EXERCISE DESCRIPTION:
The data must be given again exactly as written, with all images omitted.

----- STORED DATA

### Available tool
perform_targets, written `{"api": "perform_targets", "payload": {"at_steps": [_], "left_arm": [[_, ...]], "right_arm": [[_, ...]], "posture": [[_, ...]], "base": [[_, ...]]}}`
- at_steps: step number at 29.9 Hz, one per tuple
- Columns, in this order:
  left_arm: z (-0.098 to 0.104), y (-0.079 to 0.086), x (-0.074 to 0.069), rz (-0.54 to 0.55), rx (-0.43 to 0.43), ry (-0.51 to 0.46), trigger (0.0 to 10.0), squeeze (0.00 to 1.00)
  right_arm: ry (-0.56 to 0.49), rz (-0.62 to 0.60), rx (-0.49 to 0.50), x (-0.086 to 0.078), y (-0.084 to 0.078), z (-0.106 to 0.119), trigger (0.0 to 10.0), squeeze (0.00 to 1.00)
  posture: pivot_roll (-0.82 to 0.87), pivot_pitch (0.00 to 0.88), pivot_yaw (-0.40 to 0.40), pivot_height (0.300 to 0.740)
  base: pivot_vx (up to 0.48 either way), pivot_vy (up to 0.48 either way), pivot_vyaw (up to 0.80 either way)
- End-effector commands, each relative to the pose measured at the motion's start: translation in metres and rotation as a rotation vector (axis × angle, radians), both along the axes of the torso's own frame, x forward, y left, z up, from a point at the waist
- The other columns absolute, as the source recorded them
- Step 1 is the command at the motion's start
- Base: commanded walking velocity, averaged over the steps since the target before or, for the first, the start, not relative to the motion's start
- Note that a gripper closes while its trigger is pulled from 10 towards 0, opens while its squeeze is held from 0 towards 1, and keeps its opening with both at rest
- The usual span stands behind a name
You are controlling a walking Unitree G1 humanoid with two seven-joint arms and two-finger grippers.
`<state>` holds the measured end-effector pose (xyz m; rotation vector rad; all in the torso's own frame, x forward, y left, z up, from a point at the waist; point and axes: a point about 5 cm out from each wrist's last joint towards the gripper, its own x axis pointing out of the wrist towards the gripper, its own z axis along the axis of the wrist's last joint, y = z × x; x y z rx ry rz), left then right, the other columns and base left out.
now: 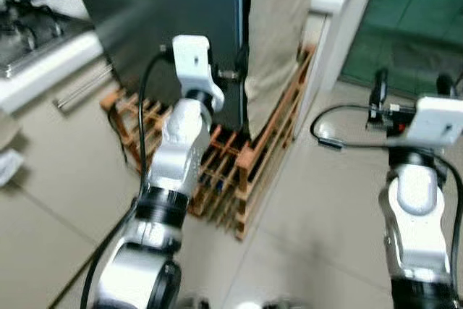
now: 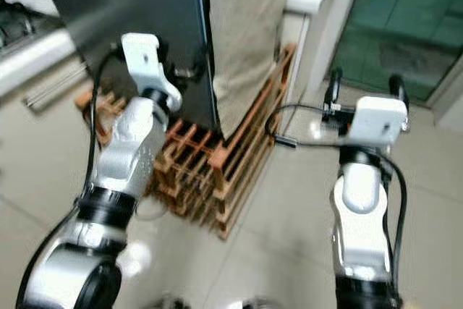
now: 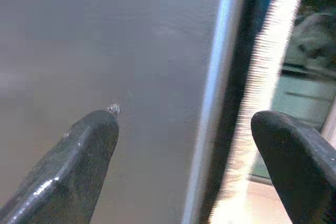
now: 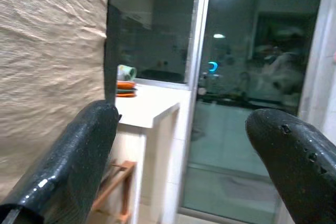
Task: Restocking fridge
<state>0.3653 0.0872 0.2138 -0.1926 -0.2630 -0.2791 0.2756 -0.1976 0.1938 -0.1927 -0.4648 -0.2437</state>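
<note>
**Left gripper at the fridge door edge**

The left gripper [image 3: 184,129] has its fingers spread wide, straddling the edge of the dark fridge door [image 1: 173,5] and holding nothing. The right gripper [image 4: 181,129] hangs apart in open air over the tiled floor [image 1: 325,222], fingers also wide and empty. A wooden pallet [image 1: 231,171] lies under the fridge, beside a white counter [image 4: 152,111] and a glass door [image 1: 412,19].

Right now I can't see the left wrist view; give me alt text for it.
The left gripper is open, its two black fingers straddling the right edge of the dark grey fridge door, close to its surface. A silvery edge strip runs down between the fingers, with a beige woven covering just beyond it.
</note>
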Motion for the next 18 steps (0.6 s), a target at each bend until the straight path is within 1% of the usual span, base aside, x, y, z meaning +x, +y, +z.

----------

PROBLEM SOLUTION:
### Available tool
perform_targets, written `{"api": "perform_targets", "payload": {"at_steps": [_], "left_arm": [[_, ...]], "right_arm": [[_, ...]], "posture": [[_, ...]], "base": [[_, ...]]}}`
- at_steps: step number at 29.9 Hz, one per tuple
- Columns, in this order:
  left_arm: z (-0.098 to 0.104), y (-0.079 to 0.086), x (-0.074 to 0.069), rz (-0.54 to 0.55), rx (-0.43 to 0.43), ry (-0.51 to 0.46), trigger (0.0 to 10.0), squeeze (0.00 to 1.00)
  right_arm: ry (-0.56 to 0.49), rz (-0.62 to 0.60), rx (-0.49 to 0.50), x (-0.086 to 0.078), y (-0.084 to 0.078), z (-0.106 to 0.119), trigger (0.0 to 10.0), squeeze (0.00 to 1.00)
  posture: pivot_roll (-0.82 to 0.87), pivot_pitch (0.00 to 0.88), pivot_yaw (-0.40 to 0.40), pivot_height (0.300 to 0.740)
  base: pivot_vx (up to 0.48 either way), pivot_vy (up to 0.48 either way), pivot_vyaw (up to 0.80 either way)
- End-effector commands, each relative to the pose measured at the motion's start: translation in metres and rotation as a rotation vector (axis × angle, radians), both along the axes of the torso's own frame, x forward, y left, z up, from a point at the waist
- The other columns absolute, as the source recorded them
- Step 1 is the command at the motion's start
- Base: commanded walking velocity, averaged over the steps since the target before or, for the first, the start, not relative to the motion's start
- Note that a gripper closes while its trigger is pulled from 10 towards 0, opens while its squeeze is held from 0 towards 1, and keeps its opening with both at rest
- The usual span stands behind a name
You are controlling a walking Unitree G1 humanoid with two seven-joint arms and two-finger grippers.
`<state>` holds the measured end-effector pose (xyz m; rotation vector rad; all in the torso's own frame, x forward, y left, z up, from a point at the waist; point and axes: a point about 5 cm out from each wrist's last joint towards the gripper, its own x axis pointing out of the wrist towards the gripper, its own z axis along the axis of the wrist's last joint, y = z × x; x y z rx ry rz), left then right, the other columns and base left out.
now: 
now: 
now: 
now: 
Task: Restocking fridge
<state>0.3653 0.0872 0.2138 -0.1926 -0.2630 -0.2791 0.2756 -0.1976 0.1938 -0.1927 -0.4648 -0.2437</state>
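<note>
**Left gripper at the fridge door edge**

The left gripper [image 3: 184,129] has its fingers spread wide, straddling the edge of the dark fridge door [image 1: 173,5] and holding nothing. The right gripper [image 4: 181,129] hangs apart in open air over the tiled floor [image 1: 325,222], fingers also wide and empty. A wooden pallet [image 1: 231,171] lies under the fridge, beside a white counter [image 4: 152,111] and a glass door [image 1: 412,19].

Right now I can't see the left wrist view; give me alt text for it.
The left gripper is open, its two black fingers straddling the right edge of the dark grey fridge door, close to its surface. A silvery edge strip runs down between the fingers, with a beige woven covering just beyond it.
</note>
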Motion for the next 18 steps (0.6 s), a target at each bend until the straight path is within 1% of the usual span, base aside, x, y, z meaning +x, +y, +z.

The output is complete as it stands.